• [PROBLEM STATEMENT] Every line in the records below that holds "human" must be identified and copied.

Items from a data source
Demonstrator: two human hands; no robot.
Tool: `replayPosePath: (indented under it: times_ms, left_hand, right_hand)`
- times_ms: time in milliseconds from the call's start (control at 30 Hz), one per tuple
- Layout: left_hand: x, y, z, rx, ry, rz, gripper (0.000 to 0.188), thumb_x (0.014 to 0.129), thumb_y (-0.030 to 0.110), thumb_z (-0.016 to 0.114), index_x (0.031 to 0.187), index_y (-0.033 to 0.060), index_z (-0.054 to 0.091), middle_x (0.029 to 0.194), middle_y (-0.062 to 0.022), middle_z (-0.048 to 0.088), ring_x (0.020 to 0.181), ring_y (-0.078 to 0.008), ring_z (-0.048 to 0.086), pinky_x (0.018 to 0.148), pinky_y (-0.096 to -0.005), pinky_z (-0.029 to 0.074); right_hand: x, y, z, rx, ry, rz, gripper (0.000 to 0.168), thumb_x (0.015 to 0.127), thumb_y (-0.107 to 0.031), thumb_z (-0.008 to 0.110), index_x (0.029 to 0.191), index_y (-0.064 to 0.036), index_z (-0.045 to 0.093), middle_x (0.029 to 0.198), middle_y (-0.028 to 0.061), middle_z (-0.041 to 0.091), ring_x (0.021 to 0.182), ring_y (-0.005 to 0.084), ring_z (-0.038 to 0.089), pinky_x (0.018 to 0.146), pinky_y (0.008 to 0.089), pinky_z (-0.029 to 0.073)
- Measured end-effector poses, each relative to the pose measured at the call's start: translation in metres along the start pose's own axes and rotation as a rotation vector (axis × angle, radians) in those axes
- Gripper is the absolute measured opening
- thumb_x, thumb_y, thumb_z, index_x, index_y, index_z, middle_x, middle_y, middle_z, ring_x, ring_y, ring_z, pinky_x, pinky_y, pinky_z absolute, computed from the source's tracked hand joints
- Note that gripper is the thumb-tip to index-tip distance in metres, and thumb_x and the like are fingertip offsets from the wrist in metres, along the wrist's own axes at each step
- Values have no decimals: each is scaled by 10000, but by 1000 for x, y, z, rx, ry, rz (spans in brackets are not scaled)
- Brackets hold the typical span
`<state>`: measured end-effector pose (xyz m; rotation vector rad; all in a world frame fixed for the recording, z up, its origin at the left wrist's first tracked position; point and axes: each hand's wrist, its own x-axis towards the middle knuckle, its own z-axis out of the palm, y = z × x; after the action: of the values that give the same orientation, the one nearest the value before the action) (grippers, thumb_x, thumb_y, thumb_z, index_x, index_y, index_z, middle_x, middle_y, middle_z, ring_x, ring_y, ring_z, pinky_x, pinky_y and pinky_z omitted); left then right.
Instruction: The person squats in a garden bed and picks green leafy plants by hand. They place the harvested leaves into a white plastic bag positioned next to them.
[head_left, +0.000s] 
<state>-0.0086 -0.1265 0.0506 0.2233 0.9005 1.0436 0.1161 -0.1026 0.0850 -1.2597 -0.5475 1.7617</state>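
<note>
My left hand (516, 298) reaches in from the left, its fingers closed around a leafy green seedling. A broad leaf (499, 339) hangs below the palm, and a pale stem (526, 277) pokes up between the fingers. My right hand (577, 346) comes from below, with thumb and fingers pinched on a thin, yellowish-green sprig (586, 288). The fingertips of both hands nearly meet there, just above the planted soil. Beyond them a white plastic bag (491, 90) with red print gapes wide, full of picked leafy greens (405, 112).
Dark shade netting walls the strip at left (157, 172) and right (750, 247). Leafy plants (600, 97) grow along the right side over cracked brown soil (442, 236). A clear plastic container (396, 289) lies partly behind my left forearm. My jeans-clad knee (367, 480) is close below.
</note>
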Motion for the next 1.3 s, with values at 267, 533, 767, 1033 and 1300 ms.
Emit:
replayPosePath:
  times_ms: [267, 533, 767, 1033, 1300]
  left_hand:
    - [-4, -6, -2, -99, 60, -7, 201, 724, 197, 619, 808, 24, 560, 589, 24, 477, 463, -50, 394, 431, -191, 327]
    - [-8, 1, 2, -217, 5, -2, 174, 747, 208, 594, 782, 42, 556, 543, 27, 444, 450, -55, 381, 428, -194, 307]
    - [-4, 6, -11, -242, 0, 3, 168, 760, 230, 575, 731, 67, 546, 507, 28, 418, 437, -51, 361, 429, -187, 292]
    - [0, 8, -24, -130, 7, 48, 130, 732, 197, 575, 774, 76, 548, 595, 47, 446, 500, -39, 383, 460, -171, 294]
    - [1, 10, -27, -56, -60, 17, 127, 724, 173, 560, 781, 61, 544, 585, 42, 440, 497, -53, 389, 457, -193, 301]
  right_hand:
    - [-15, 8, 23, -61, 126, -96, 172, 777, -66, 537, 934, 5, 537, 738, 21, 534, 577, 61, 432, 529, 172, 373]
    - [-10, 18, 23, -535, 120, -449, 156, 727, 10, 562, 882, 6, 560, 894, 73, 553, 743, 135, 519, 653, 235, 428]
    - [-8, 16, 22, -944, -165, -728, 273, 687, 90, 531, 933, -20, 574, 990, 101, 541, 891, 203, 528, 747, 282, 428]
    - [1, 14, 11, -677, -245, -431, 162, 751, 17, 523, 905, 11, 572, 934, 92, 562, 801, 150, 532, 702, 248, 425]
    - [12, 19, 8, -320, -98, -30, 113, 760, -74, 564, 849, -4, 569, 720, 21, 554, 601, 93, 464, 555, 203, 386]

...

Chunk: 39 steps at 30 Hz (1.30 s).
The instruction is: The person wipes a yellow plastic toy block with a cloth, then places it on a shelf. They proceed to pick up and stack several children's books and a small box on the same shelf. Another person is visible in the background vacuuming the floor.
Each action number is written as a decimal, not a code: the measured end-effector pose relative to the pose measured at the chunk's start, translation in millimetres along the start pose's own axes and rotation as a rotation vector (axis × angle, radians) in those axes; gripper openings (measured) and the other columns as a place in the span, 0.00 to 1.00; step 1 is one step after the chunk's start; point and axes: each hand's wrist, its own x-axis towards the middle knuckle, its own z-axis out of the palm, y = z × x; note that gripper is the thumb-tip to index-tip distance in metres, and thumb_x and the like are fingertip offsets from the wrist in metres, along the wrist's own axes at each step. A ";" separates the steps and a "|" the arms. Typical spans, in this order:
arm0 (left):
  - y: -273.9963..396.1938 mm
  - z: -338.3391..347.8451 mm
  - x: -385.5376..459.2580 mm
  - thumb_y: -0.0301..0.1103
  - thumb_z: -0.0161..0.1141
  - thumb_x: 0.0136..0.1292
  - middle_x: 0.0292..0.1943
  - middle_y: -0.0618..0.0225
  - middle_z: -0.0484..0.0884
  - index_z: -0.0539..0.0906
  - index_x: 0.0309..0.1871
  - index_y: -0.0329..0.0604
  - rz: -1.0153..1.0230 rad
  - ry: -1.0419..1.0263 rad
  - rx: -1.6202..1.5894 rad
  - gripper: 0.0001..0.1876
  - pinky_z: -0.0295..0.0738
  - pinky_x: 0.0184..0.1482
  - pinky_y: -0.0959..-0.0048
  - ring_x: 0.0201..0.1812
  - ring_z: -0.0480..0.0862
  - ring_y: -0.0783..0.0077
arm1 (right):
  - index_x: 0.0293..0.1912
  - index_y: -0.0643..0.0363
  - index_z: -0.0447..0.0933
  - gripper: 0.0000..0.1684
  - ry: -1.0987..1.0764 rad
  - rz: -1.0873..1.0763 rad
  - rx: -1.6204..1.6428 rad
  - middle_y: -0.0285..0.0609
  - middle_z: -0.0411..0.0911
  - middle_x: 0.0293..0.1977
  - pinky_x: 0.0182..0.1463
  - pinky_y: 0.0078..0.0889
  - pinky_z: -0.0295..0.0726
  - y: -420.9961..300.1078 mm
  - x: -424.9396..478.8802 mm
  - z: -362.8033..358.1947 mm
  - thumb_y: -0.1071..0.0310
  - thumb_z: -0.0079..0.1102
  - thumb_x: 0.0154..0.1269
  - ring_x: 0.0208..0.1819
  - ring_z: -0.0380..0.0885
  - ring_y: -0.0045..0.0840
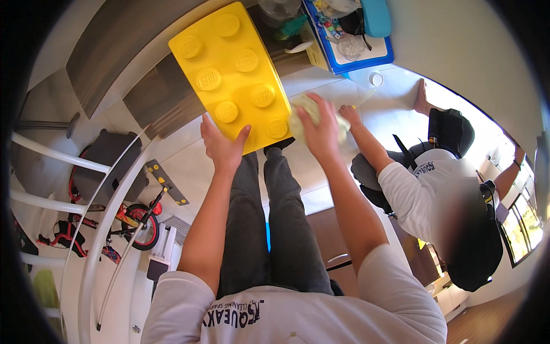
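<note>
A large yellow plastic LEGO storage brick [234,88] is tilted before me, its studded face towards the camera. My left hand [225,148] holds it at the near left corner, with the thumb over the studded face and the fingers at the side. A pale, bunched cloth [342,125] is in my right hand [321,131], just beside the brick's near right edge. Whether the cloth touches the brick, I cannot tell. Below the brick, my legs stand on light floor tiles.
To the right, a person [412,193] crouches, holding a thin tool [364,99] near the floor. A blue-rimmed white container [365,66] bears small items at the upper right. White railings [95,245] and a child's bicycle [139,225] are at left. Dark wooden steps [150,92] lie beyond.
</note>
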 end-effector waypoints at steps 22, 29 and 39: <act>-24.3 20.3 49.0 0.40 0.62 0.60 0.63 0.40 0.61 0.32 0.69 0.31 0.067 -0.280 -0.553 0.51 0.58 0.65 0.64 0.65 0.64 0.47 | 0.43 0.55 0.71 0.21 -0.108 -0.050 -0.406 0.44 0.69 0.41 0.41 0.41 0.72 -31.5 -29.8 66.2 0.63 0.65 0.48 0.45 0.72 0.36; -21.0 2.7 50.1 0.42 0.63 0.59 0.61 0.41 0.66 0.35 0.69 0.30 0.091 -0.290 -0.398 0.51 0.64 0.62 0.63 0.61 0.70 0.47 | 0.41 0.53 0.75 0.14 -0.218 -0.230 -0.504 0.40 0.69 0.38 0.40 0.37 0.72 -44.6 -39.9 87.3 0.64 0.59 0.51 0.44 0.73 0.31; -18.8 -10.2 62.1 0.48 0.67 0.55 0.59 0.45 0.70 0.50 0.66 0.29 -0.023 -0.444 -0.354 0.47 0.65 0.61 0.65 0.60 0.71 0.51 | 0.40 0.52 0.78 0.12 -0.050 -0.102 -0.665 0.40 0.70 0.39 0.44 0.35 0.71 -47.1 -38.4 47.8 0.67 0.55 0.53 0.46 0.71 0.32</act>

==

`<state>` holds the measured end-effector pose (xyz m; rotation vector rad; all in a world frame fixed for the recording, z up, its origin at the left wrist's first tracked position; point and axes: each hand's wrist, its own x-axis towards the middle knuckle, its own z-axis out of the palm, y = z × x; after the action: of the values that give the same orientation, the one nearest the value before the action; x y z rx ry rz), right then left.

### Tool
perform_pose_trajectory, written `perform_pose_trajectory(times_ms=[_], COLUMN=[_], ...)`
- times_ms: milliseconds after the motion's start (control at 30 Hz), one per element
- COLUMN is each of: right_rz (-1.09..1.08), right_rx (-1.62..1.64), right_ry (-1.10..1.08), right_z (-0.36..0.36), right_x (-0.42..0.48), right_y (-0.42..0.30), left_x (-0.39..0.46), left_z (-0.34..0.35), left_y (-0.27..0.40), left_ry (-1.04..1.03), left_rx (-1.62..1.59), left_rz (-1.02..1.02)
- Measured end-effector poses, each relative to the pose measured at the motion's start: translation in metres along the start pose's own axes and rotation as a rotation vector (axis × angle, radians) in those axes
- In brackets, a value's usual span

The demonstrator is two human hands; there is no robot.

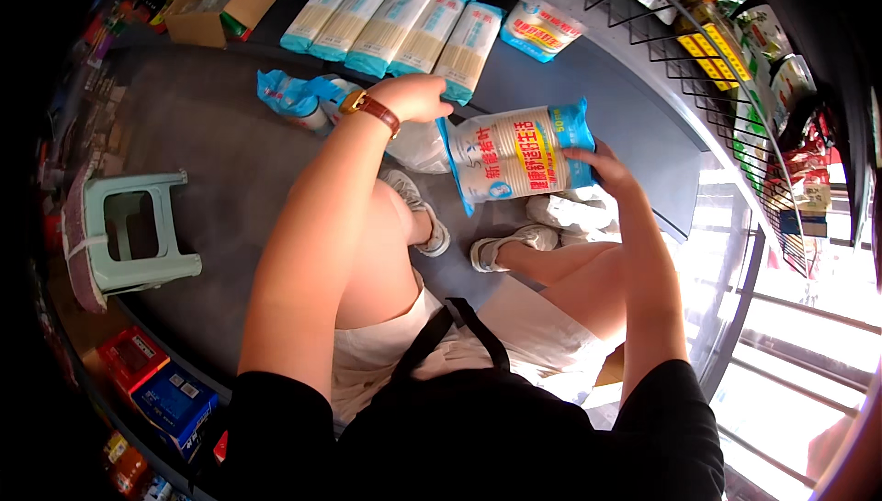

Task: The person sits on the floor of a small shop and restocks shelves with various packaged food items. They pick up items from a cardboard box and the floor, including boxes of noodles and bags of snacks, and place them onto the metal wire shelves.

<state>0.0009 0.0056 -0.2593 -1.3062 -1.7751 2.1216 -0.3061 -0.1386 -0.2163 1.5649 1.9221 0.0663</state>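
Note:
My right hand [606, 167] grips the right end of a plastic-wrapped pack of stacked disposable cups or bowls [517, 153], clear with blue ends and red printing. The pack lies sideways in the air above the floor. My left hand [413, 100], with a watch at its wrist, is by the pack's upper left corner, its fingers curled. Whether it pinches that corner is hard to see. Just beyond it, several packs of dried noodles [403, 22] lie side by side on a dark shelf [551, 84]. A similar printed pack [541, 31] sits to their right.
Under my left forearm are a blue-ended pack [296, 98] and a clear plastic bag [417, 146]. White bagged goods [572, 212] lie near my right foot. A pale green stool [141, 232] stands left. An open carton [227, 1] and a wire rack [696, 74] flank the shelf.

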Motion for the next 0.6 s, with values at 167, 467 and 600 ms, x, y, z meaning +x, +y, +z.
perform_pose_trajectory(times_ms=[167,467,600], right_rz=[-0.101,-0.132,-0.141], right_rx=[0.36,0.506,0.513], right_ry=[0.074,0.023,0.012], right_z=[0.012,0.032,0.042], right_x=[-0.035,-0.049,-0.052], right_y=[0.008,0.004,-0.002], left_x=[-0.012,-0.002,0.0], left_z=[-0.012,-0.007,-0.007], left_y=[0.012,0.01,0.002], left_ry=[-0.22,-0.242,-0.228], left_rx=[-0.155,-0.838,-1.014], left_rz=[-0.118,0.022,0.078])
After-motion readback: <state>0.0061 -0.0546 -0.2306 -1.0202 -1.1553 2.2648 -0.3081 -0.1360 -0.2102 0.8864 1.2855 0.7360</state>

• [OUTPUT OF THE EXERCISE]
Demonstrator: two human hands; no robot.
The demonstrator is two human hands; there is no robot.

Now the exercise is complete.